Return, from the listing below, every line that includes "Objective".

• Data extract
##############################
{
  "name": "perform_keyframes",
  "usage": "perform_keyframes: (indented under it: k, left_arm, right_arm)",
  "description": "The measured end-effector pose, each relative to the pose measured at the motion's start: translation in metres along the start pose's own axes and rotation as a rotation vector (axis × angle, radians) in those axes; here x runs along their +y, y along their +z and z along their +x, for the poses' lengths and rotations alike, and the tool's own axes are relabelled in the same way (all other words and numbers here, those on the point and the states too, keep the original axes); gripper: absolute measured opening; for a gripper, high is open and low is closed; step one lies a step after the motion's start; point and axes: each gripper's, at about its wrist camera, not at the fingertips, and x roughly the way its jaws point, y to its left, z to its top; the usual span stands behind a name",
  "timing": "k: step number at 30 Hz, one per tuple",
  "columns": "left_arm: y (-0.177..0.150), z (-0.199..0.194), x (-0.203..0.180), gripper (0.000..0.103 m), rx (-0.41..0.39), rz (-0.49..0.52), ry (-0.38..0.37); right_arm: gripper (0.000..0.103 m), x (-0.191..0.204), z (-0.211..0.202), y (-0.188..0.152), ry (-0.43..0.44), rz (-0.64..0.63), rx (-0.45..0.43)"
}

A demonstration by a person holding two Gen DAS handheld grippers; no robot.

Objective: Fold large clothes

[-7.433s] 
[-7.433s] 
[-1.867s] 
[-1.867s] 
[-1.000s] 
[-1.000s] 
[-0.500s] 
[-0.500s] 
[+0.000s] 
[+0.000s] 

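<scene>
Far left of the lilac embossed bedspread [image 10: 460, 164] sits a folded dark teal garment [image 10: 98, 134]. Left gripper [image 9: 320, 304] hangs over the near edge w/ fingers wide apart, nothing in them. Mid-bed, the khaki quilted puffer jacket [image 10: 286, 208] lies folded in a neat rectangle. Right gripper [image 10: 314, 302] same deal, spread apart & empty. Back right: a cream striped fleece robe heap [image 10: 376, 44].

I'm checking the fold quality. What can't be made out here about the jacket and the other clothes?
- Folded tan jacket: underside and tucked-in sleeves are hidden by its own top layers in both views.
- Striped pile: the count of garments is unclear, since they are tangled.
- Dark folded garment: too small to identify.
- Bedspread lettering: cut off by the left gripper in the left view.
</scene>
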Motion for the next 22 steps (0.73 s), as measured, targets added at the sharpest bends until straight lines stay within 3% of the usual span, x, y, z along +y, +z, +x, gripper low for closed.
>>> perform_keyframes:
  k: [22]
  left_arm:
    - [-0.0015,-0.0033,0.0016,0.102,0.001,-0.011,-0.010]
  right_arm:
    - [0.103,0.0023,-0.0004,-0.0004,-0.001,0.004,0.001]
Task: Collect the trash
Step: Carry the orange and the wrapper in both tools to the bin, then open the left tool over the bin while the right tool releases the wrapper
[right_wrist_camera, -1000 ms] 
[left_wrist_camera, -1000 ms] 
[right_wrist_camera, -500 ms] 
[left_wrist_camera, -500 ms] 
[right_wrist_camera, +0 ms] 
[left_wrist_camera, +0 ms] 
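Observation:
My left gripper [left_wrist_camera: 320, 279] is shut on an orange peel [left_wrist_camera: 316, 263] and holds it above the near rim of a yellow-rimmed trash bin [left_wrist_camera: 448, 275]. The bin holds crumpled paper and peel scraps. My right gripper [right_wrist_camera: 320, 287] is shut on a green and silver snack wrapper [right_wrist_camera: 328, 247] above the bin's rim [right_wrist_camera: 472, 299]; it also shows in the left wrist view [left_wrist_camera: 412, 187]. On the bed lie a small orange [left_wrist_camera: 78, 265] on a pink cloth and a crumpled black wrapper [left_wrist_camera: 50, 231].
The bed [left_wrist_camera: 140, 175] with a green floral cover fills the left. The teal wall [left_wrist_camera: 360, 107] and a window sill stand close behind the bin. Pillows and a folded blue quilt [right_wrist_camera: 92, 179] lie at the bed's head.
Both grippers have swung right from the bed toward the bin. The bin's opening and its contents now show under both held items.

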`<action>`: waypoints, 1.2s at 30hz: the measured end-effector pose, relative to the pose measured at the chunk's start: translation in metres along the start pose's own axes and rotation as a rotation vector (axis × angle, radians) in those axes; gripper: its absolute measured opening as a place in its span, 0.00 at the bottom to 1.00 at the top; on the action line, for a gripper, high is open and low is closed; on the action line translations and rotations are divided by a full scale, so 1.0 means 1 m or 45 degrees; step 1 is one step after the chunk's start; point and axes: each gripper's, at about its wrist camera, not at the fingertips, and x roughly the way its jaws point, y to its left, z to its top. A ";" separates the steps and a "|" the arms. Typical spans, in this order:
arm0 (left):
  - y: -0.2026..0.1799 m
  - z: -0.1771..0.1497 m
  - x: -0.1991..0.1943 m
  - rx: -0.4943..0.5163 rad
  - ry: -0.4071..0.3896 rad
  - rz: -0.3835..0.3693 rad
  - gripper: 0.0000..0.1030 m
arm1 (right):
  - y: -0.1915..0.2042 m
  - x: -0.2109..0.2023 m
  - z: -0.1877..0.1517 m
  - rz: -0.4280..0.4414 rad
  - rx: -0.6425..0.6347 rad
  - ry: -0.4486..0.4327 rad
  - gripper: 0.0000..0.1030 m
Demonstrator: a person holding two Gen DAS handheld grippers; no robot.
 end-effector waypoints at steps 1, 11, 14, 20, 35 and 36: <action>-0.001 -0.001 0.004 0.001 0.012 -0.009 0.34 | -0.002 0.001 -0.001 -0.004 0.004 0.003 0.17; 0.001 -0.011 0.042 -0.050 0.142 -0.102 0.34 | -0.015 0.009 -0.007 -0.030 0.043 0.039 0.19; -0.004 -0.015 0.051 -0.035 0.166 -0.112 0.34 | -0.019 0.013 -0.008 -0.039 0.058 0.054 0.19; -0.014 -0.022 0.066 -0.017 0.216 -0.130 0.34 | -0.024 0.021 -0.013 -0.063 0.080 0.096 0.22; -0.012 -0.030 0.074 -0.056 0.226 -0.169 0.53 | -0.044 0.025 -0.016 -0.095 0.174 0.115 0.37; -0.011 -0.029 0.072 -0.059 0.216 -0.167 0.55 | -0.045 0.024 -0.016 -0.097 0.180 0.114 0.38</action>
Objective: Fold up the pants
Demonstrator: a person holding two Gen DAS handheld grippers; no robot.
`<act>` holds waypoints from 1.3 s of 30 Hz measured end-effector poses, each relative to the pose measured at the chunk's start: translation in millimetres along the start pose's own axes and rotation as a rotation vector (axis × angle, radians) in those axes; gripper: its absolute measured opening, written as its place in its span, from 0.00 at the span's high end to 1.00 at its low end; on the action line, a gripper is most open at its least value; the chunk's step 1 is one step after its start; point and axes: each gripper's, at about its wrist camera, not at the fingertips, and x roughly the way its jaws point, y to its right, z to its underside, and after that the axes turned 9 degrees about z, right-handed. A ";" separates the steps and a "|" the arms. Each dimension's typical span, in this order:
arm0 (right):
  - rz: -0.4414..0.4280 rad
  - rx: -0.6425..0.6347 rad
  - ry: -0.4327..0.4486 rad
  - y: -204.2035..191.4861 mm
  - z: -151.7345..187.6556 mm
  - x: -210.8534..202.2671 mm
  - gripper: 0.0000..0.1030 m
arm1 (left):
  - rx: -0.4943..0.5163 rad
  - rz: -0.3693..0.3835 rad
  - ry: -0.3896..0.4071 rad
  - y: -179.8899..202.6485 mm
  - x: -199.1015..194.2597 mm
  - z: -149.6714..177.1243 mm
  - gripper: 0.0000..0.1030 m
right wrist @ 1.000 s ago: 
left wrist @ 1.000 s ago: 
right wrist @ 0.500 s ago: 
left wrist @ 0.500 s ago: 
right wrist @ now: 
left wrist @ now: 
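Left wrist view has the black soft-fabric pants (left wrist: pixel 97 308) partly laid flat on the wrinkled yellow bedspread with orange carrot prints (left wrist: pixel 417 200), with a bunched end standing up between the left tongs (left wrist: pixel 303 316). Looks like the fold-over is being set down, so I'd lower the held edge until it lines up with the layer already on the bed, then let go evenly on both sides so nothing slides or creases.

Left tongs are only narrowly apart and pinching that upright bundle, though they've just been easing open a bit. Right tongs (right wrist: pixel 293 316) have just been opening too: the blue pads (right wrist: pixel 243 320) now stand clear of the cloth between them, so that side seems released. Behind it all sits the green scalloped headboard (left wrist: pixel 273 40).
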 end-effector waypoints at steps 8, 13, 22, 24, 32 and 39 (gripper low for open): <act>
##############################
• Written answer
Objective: Fold large clothes
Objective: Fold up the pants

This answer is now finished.